— TASK DESCRIPTION —
Your copy should match the listing below word for word, with no images in it.

══════════════════════════════

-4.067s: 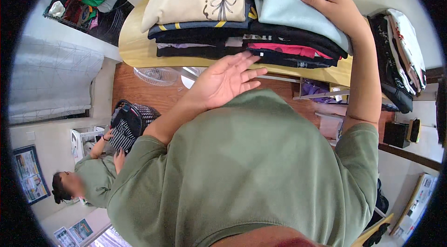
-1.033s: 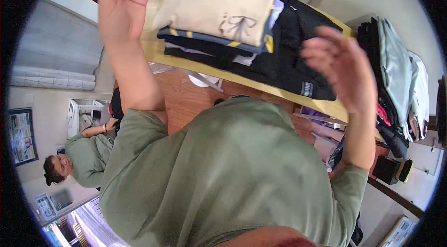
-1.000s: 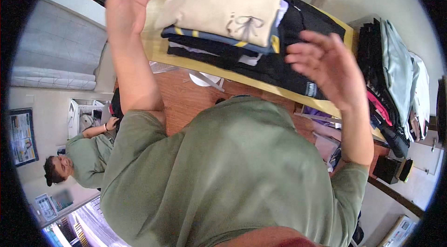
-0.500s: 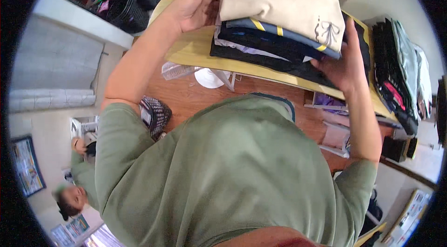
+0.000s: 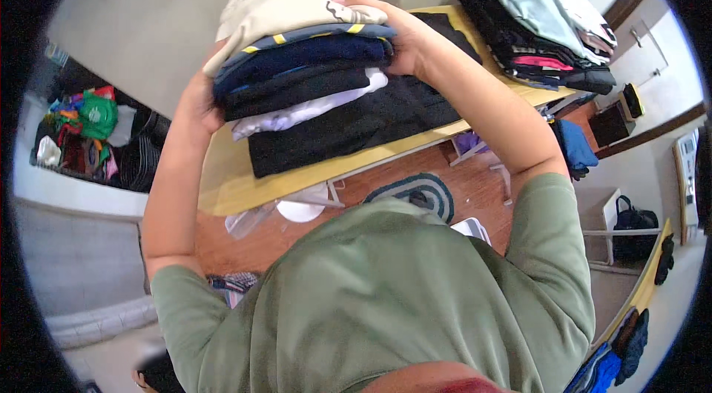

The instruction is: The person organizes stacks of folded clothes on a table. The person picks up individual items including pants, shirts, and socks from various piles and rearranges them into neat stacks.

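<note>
A stack of folded clothes is pressed between my two hands. On top is a beige garment (image 5: 289, 11) with a dark bow print, its far side loosely bunched. Under it lie a blue-grey piece with yellow stripes (image 5: 297, 35), a navy piece (image 5: 311, 55), a black piece (image 5: 297, 89) and a pale lavender one (image 5: 311, 109). My left hand (image 5: 202, 100) grips the stack's left side, fingers mostly hidden behind it. On the right side, my right hand (image 5: 400, 37) closes around the upper layers, its fingertips on the beige garment. A black garment (image 5: 348, 126) lies flat below on the yellow table.
A second pile of folded clothes (image 5: 530, 30) stands at the table's right end. The yellow tabletop (image 5: 230, 170) shows at the left. Filled dark baskets (image 5: 96, 126) are at far left. An oval rug (image 5: 415, 193) and a white round object (image 5: 300, 207) are below the table.
The view has turned, and the stack now appears farther left, with more of the black garment showing at its right. My hands have moved from beside the stack to gripping both its sides.
</note>
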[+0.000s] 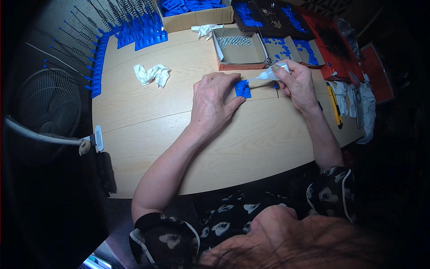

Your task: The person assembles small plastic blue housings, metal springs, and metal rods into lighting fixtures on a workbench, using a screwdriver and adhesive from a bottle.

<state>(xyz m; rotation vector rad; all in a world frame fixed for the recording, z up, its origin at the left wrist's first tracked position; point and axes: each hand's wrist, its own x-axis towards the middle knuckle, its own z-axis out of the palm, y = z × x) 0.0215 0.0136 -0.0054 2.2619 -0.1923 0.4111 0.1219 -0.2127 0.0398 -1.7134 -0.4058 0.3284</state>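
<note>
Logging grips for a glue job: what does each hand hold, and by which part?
Right hand: small white squeeze bottle, by its body. Left hand: pins the flat blue plastic piece at its left edge.

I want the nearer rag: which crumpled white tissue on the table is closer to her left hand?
The crumpled tissue left of her left hand; the other tissue lies farther back beside the cardboard box.

lit: bright centre | rim: dark vignette, fisheye bend | focus: slightly soft

crumpled tissue (152, 74), open box (238, 48) — yellow knife (334, 106), fan (48, 104)
</note>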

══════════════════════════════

— TASK ANSWER —
-4.067s: 
-1.033s: 
-1.000s: 
-0.500s: 
+0.000s: 

The instruction is: The person organizes stacks of folded clothes on a table. The person picks up individual items including pants, shirts, and socks from various piles and rearranges them into neat stacks.

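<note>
A stack of folded clothes is pressed between my two hands. On top is a beige garment (image 5: 289, 11) with a dark bow print, its far side loosely bunched. Under it lie a blue-grey piece with yellow stripes (image 5: 297, 35), a navy piece (image 5: 311, 55), a black piece (image 5: 297, 89) and a pale lavender one (image 5: 311, 109). My left hand (image 5: 202, 100) grips the stack's left side, fingers mostly hidden behind it. On the right side, my right hand (image 5: 400, 37) closes around the upper layers, its fingertips on the beige garment. A black garment (image 5: 348, 126) lies flat below on the yellow table.
A second pile of folded clothes (image 5: 530, 30) stands at the table's right end. The yellow tabletop (image 5: 230, 170) shows at the left. Filled dark baskets (image 5: 96, 126) are at far left. An oval rug (image 5: 415, 193) and a white round object (image 5: 300, 207) are below the table.
The view has turned, and the stack now appears farther left, with more of the black garment showing at its right. My hands have moved from beside the stack to gripping both its sides.
</note>
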[+0.000s] 

Your task: The person assembles small plastic blue housings, metal springs, and metal rods into lighting fixtures on a workbench, using a screwdriver and adhesive from a bottle.

<state>(xyz m; rotation vector rad; all in a world frame fixed for the recording, z up, its origin at the left wrist's first tracked position; point and axes: each hand's wrist, its own x-axis towards the middle knuckle, its own z-axis out of the palm, y = z × x) 0.0215 0.0136 -0.0054 2.2619 -0.1923 0.4111 0.1219 -0.2127 0.0398 -1.7134 -0.4058 0.3284</state>
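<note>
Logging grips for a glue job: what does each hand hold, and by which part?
Right hand: small white squeeze bottle, by its body. Left hand: pins the flat blue plastic piece at its left edge.

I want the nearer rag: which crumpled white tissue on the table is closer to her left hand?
The crumpled tissue left of her left hand; the other tissue lies farther back beside the cardboard box.

lit: bright centre | rim: dark vignette, fisheye bend | focus: slightly soft

crumpled tissue (152, 74), open box (238, 48) — yellow knife (334, 106), fan (48, 104)
</note>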

The response is now finished.